Check each line of the material for the string "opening", then give only how many lines have it.

**Given information:**
>>>

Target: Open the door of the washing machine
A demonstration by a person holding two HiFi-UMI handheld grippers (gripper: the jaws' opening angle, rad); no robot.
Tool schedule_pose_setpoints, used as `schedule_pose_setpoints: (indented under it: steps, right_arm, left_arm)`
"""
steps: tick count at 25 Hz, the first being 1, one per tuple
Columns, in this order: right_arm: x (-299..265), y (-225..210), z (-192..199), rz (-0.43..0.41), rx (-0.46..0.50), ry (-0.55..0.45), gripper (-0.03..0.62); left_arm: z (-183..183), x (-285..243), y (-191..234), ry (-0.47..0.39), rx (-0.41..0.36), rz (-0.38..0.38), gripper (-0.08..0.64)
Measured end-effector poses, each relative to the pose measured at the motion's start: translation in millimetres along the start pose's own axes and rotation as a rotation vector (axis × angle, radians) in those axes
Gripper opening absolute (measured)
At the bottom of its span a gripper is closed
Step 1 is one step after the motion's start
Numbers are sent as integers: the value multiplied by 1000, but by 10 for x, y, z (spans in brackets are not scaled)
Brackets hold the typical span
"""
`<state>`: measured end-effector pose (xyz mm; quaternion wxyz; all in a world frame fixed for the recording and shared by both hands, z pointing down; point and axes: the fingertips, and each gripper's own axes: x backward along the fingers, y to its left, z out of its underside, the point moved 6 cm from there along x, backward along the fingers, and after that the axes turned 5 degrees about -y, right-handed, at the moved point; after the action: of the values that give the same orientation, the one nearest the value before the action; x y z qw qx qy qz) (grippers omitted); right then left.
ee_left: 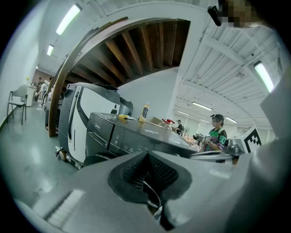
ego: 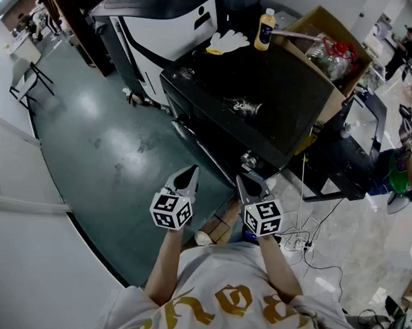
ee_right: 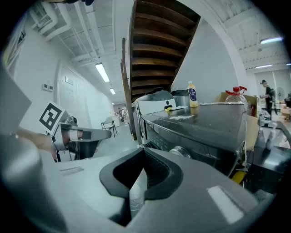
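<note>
Left gripper (ego: 192,171), right gripper (ego: 242,181): fingers together, empty; black washing machine (ego: 262,95), door (ee_left: 97,159) shut.

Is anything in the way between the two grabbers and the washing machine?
Nothing visible. The left gripper and right gripper, both shut and empty, hang in open air facing the front of the washing machine. The bottle and gloves sit on top, out of the way.
</note>
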<state>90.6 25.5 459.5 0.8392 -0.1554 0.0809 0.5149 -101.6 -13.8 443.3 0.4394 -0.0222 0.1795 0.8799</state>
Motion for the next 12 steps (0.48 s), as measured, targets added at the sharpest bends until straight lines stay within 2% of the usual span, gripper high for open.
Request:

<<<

**Answer area:** 2